Here is a partial look at how a driver structures its tiers based on drivers/examples/action_movie.json:

{
"meta": {
"name": "Action Movie",
"version": "3.0"
},
"tiers": {
"1_LOW": {
"descriptions": [
"character talking in a quiet room",
"city skyline establishing shot"
],
"moods": ["serene", "neutral"],
"scene_types": ["wide"]
},
"4_MAX": {
"descriptions": [
"massive explosion with fire and debris",
"slow-motion bullet impact"
],
"moods": ["epic", "chaotic"],
"min_rating": 4
}
}
}

The descriptions array in each tier is what powers the AI’s visual matching.

When the engine processes a driver, each natural language phrase (e.g., "city skyline establishing shot") is encoded into a mathematical 768-dimensional vector using a CLIP text encoder.

During editing, the engine computes cosine similarity between the description vector and the pre-computed embedding vectors for every clip in your library. It then ranks the clips to find the best match for the current tier’s text.
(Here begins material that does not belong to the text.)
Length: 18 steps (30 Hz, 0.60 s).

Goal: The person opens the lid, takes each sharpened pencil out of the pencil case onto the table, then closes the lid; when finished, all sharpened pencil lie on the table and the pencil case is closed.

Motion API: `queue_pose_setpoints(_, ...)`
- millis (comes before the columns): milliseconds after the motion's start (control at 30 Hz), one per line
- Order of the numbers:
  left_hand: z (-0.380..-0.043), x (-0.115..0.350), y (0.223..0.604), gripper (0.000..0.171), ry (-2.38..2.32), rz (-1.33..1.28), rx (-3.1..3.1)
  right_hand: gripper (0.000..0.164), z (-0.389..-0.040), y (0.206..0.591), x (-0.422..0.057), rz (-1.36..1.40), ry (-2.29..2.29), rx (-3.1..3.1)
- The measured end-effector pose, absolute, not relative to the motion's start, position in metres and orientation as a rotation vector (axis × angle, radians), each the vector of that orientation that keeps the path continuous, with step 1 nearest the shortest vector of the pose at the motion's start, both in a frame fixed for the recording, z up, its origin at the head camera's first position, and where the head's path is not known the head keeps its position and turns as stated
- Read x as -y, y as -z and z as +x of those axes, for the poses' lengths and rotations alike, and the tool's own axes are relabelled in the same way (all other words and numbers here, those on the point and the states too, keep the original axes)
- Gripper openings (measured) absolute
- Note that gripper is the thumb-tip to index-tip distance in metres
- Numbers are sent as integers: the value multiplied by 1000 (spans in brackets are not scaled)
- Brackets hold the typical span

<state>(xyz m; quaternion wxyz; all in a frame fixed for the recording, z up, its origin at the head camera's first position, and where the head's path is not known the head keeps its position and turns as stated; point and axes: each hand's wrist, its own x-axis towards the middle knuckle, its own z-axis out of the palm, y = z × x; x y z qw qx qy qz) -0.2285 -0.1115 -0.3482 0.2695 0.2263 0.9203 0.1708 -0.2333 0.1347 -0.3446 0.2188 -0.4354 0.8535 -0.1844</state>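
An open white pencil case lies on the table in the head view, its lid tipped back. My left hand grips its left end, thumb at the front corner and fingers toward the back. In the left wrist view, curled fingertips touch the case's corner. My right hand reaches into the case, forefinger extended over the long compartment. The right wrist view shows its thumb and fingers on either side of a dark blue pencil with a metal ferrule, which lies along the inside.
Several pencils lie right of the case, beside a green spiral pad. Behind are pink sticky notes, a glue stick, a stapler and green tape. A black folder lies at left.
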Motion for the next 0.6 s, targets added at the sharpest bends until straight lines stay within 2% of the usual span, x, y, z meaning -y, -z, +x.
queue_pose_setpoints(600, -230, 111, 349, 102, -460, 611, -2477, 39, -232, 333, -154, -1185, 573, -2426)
Beyond simple text matching, tiers can have strict filters applied to penalize or exclude clips that don’t match exactly what you want:

  • moods: Filters clips based on the AI’s mood classification (e.g., epic, serene, tense). If a clip’s mood doesn’t match the preferred mood, it receives a 0.50x score penalty.
  • scene_types: Filters based on scene composition (e.g., wide, close-up, aerial). Mismatches get a 0.60x score penalty.
  • min_rating: An integer (0-5) that ensures only high-quality clips are picked for a given tier.

These penalties stack, meaning a clip missing both the preferred mood and scene type is heavily penalized (0.50 * 0.60 = 0.30x score).

If you have already tagged specific subjects or themes in the Onset Engine GUI, you can reference them directly in your driver using the @ syntax in the tags (or legacy subjects) array.

{
"3_HIGH": {
"descriptions": ["fast punches", "beam clash"],
"tags": ["@Goku", "@Vegeta"]
}
}

These tags do not match as plain text. Instead, they resolve directly to the library tag centroids (an averaged vector of all clips you explicitly tagged).

Note that @Tag references are AND-filtered alongside descriptions. The clip must have a high text description similarity and match the requested tag.

Testing with Different Footage: Because drivers rely on CLIP embeddings rather than strict filenames, the exact same JSON driver can be used across completely different sets of footage. For example, a “Wedding Highlights” driver can be run on five different wedding folders, and the engine will dynamically adapt to find the best matching clips in each respective folder.

Sharing Drivers: Since driver files are just plain JSON, sharing them is incredibly simple. You can send the .json file to another Onset Engine user. They place it in their drivers/ folder (or load it directly from the GUI), and it will immediately work with their own footage library.